3. The role of IKAROS in the lymphoid lineage

The Ikaros gene was first discovered as a factor binding to regulatory elements of lymphocyte-specific genes Dntt and Cd3d [1,2]. Since then, Ikaros has been extensively studied due to its role in hematopoiesis and tumor suppression. Mice with Ikzf1 null mutations showed absence of B, NK, and fetal T cells and developed T-cell leukemia/lymphoma with a high penetrance [8]. Mice lacking the DNA binding domain (Ikzf1 DN−/−dominant negative mutation, deletion of ZF1–3) showed more severe lymphocyte defects with a complete lack of T, B, and NK cells along with early lymphoid progenitors [10,42]. Heterozygous mice with the DN mutation have normal lymphocyte numbers at birth, but also develop T cell malignancies a few months after birth [10]. Similar to the mouse models, most patients with germline heterozygous IKZF1 mutations showed severe defects in lymphocyte development, particularly in B lymphocytes. Our group showed Pro-B cells and early B- cell precursors were markedly decreased in patients with missense HI mutations, but plasma cells were present in the bone marrow, indicating that some precursors were able to differentiate into B cells [24]. Hoshino et al. showed reduced common lymphoid progenitors (CLP) with normal development of pro-B to pre-B cells in the bone marrow of patients with missense HI mutations [25]. Bogaert et.al showed partial arrest at the multipotent progenitors (MPP) and the B-lineage stage and moderate expansion of CLP in the bone marrow of patients with an early frame shift mutation[31]. Among patients with IKZF1 mutations, patients with DN mutations had the most severe defect on B cell development. Bone marrow aspirates from patients with DN mutations showed a severe reduction in pre-pro-B cells, pro-B cells, and mature B cells as well as the absence of plasma cells. This result provides evidence that the arrest of early B cell development results in the low peripheral B cell number in patients with DN mutations [23].

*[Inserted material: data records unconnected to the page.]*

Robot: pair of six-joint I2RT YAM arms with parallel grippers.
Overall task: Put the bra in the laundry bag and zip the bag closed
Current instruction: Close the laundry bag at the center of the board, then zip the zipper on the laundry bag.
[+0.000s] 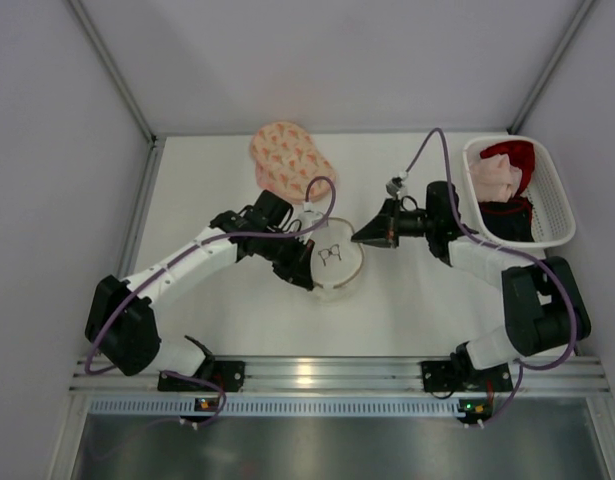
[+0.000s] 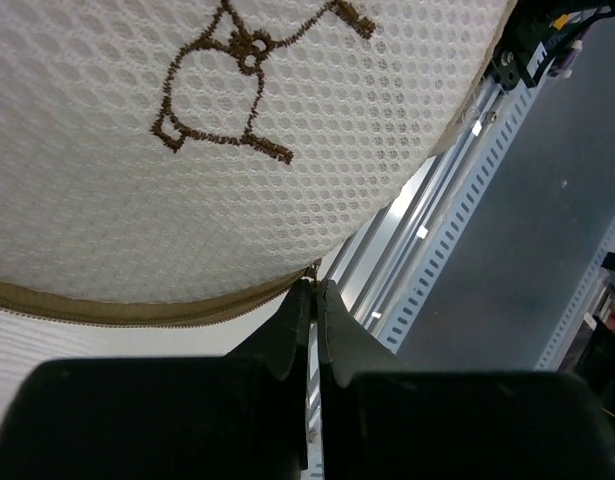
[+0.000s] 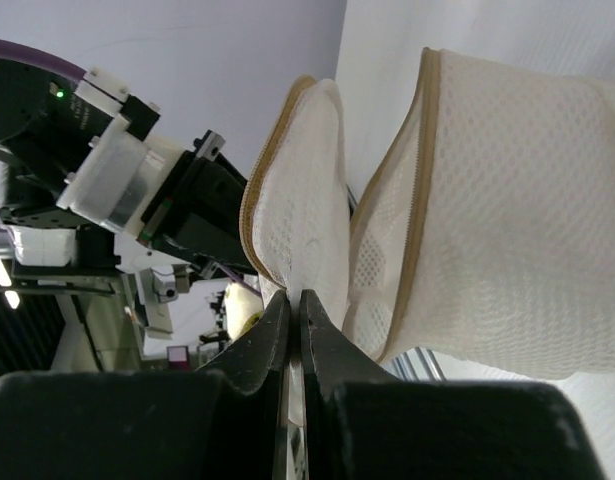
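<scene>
The white mesh laundry bag (image 1: 339, 268), round with a brown embroidered bra outline, sits mid-table. Its tan zipper (image 2: 137, 312) runs along the edge. My left gripper (image 1: 312, 262) is at the bag's left side, its jaws (image 2: 315, 288) shut on the zipper's end. My right gripper (image 1: 355, 238) reaches in from the right. It (image 3: 295, 296) is shut on the edge of the bag's flap (image 3: 302, 190), which stands apart from the bag body (image 3: 507, 200), so the bag gapes open. A pink patterned bra (image 1: 290, 160) lies on the table behind the bag, apart from both grippers.
A white slotted basket (image 1: 557, 210) at the right rear holds red and pale pink garments. White walls close in the table at the back and sides. A metal rail (image 1: 327, 375) runs along the near edge by the arm bases.
</scene>
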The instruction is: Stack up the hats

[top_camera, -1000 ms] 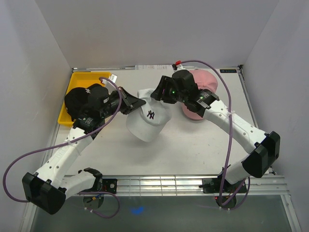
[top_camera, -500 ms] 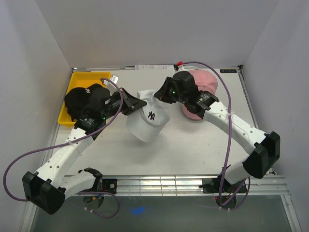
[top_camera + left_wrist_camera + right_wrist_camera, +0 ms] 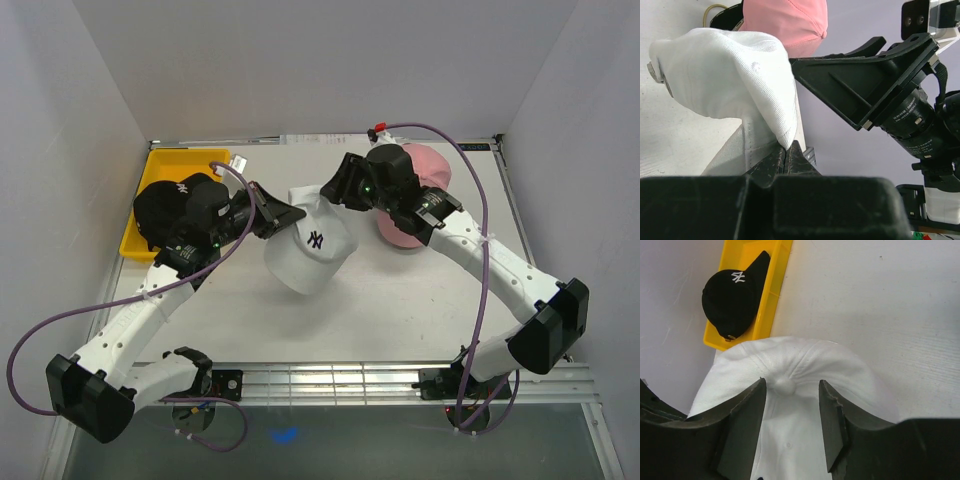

DD mutations showed less impact on B cell numbers than the other allelic variants as 36% of DD patients showed low B cell numbers in the peripheral blood compared to ~70% in HI patients and 100% in patients with DN mutations [22–34]. Although the impact of IKZF1 mutations on B cell development varies among the three allelic variants, hypogammaglobulinemia was observed in more than 70% of patients in all three allelic variants of germline IKZF1 mutations, indicating that B cell dysfunction is highly prevalent in patients with IKZF1-associated diseases.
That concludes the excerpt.